Our independent auditors included an explanatory paragraph in their report on
the accompanying financial statements regarding concerns about our ability to
continue as a going concern.  Our financial statements contain additional
note disclosures describing the circumstances that lead to this disclosure by
our independent auditors.


Summary of any product research and development that we will perform for the
term of our plan of operation.
----------------------------------------------------------------------------

We do not anticipate performing any additional significant product research and
development under our current plan of operation.


Expected purchase or sale of plant and significant equipment.
-------------------------------------------------------------

We do not anticipate the purchase or sale of any plant or significant
equipment; as such items are not required by us at this time.



Significant changes in the number of employees.
------------------------------------------------

As of November 30, 2009, we did not have any employees.  We are dependent upon
our sole officer and director for our future business development.  As our
operations expand we anticipate the need to hire additional employees,
consultants and professionals; however, the exact number is not quantifiable
at this time.




                                        13




Liquidity and Capital Resources
-------------------------------

The Company is authorized to issue 195,000,000 shares of its $0.001 par value
common stock and 5,000,000 shares of its $0.001 par value preferred stock.
As of January 11, 2010, the Company has 437,500 shares of common stock
issued and outstanding.

The Company has limited financial resources available, which has had an
adverse impact on the Company's liquidity, activities and operations.
These limitations have adversely affected the Company's ability to obtain
certain projects and pursue additional business.  Without realization of
additional capital, it would be unlikely for the Company to continue as a
going concern.  In order for the Company to remain a Going Concern it will
need to find additional capital.  Additional working capital may be sought
through additional debt or equity private placements, additional notes
payable to banks or related parties (officers, directors or stockholders),
or from other available funding sources at market rates of interest, or a
combination of these.  The ability to raise necessary financing will depend
on many factors, including the nature and prospects of any business to be
acquired and the economic and market conditions prevailing at the time
financing is sought.  No assurances can be given that any necessary financing
can be obtained on terms favorable to the Company, or at all.

Our sole officer/director has agreed to donate funds to the operations of the
Company, in order to keep it fully reporting for the next twelve (12) months,
without seeking reimbursement for funds donated.

As a result of our the Company's current limited available cash, no officer
or director received compensation through the three months ended November 30,
2009.  No officer or director received stock options or other non-cash
compensation since the Company's inception through November 30, 2009 .  The
Company has no employment agreements in place with its officers.  Nor does the
Company owe its officers any accrued compensation, as the Officers agreed to
work for company at no cost, until the company can become profitable on a
consistent Quarter-to-Quarter basis.


Off-Balance Sheet Arrangements
------------------------------

We do not have any off-balance sheet arrangements that have or are reasonably
likely to have a current or future effect on our financial condition, changes
in financial condition, revenues or expenses, results or operations, liquidity,
capital expenditures or capital resources that is material to investors.




                                        14



Critical Accounting Policies and Estimates
------------------------------------------

Revenue Recognition:  We recognize revenue from product sales once all of the
following criteria for revenue recognition have been met: pervasive evidence
that an agreement exists; the services have been rendered; the fee is fixed
and determinable and not subject to refund or adjustment; and collection of
the amount due is reasonable assured.


New Accounting Standards
------------------------

In December 2007, the FASB issued SFAS No. 160, "Non-controlling Interests in
Consolidated Financial Statements".  This statement amends ARB 51 to establish
accounting and reporting standards for the non-controlling (minority) interest
in a subsidiary and for the de-consolidation of a subsidiary.
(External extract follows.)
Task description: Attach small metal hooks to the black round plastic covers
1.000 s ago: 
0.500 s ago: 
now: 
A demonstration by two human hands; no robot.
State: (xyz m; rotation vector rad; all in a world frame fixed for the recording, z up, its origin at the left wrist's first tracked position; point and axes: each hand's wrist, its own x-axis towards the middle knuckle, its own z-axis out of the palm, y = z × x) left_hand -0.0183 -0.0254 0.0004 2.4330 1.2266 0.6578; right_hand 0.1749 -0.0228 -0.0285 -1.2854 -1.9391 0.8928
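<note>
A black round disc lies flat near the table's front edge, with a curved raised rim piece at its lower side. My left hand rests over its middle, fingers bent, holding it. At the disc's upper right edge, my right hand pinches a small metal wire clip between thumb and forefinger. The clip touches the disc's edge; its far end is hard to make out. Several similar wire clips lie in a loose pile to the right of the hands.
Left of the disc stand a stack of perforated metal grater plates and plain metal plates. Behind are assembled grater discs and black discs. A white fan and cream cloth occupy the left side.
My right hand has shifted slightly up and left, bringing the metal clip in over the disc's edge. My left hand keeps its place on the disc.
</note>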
It clarifies
that a non-controlling interest in a subsidiary is equity in the consolidated
financial statements.  SFAS No. 160 is effective for fiscal years and interim
periods beginning after December 15, 2008.  The adoption of SFAS 160 is not
expected to have a material impact on the Company's financial position,
results of operation or cash flows.

As of January 1, 2008 we adopted SFAS No. 159, "The Fair Value Option for
Financial Assets and Financial Liabilities" ("SFAS No. 159"). SFAS No. 159
allows the company to choose to measure many financial assets and financial
liabilities at fair value.  Unrealized gains and losses on items for which the
fair value option has been elected are reported in earnings. The adoption of
SFAS 159 has not had a material impact on our financial position, results of
operation or cash flows.

As of January 1, 2008 we adopted SFAS No. 157, "Fair Value Measurements"
("SFAS No. 157").  SFAS No. 157 defines fair value and provides guidance for
measuring and disclosing fair value.  The adoption of SFAS 157 has not had a
material impact on our financial position, results of operation or cash flows.


Item 3.  Quantitative and Qualitative Disclosures about Market Risk.

Not applicable.



                                     15



Item 4T. Controls and Procedures

(a)  Evaluation of Internal Controls and Procedures

Tone in Twenty is committed to maintaining disclosure controls and procedures
that are designed to ensure that information required to be disclosed in its
Exchange Act reports is recorded, processed, summarized, and reported within
the time periods specified in the U.S. Securities and Exchange Commission's
rules and forms, and that such information is accumulated and communicated to
its management, including its Chief Executive Officer and Chief Financial
Officer, as appropriate to allow timely decisions regarding required
disclosure.

As required by Rule 13a-15(b) of the Exchange Act, Tone in Twenty has carried
out an evaluation, under the supervision and with the participation of its
management, including its Chief Executive Officer and the Chief Financial
Officer, (who is also our principal financial and accounting officer), to
provide reasonable assurance regarding the reliability of financial reporting
and the reparation of the financial statements in accordance with U. S.
generally accepted accounting principles.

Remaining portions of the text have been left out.